Yi Liu, Yiyang Wen, Zekun Zhou, Junqi Ma, Linghang Wang, Yucheng Yao, Liu Shi, Qiegen Liu

Outline

In this paper, we propose a novel diffusion model, PWD (Prior information embedding and wavelet feature fusion fast sampling diffusion model), for medical image reconstruction in limited-angle CBCT (LACT). To solve the slow inference speed problem of the existing diffusion model, PWD enables efficient sampling through prior information embedding and wavelet feature fusion. In the training phase, the structural correspondence between the LACT image and the fully sampled image is learned, and in the inference phase, the LACT image is used as prior information to achieve high-quality reconstruction with a small sampling step.

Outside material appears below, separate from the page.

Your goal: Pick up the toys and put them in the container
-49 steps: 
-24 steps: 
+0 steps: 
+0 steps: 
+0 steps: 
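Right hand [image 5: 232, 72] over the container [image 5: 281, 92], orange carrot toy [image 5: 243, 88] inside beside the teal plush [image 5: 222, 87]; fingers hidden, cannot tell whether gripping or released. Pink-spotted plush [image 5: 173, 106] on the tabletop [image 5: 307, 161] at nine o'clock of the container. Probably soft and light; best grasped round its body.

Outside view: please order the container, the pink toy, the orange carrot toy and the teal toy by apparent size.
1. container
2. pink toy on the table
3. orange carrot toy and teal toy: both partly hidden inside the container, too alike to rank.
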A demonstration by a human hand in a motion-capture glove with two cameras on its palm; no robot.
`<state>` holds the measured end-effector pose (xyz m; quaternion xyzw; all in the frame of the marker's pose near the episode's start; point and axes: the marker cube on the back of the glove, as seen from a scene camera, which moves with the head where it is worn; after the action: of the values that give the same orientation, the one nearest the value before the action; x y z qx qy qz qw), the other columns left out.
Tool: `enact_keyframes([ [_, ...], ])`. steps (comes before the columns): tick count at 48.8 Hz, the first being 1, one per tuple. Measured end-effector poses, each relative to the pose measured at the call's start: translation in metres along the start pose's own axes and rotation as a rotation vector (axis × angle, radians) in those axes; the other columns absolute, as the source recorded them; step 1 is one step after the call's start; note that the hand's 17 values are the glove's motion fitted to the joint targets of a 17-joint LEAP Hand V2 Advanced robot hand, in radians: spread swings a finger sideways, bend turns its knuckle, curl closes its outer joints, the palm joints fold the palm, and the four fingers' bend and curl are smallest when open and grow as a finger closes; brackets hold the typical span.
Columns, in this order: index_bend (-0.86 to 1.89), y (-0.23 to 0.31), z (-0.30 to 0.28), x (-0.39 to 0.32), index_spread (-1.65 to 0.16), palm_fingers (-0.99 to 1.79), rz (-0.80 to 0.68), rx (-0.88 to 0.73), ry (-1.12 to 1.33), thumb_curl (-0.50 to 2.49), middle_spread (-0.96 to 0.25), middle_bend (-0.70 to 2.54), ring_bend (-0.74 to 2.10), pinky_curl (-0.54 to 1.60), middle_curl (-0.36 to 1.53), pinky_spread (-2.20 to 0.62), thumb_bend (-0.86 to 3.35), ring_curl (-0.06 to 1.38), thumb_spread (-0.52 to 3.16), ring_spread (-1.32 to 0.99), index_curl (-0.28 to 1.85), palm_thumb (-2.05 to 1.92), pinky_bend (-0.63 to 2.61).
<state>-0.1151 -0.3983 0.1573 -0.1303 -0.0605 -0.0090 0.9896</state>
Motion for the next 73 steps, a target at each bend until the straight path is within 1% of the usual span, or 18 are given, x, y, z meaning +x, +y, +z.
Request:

Multi-scale feature fusion in the wavelet domain improves the reconstruction of microstructures. Experimental results using clinical dental arch CBCT and apex image datasets show that PWD outperforms the existing methods in PSNR and SSIM indices. In particular, PSNR is improved by more than 1.7 dB and SSIM by more than 10% with only 50 samplings.

Takeaways, Limitations

Takeaways:
An efficient method for high-quality image reconstruction in limited angle computed tomography (LACT)
Solving the slow inference speed problem of existing diffusion models
Improved microstructure reconstruction through prior information utilization and wavelet feature fusion
Performance verification through experiments using clinical datasets
Limitations:
Further research is needed on the generalization performance of the proposed PWD model.
Need to review applicability to various medical imaging modalities
There is potential for performance optimization for specific datasets.
Robustness verification is needed through additional experiments using large-scale datasets.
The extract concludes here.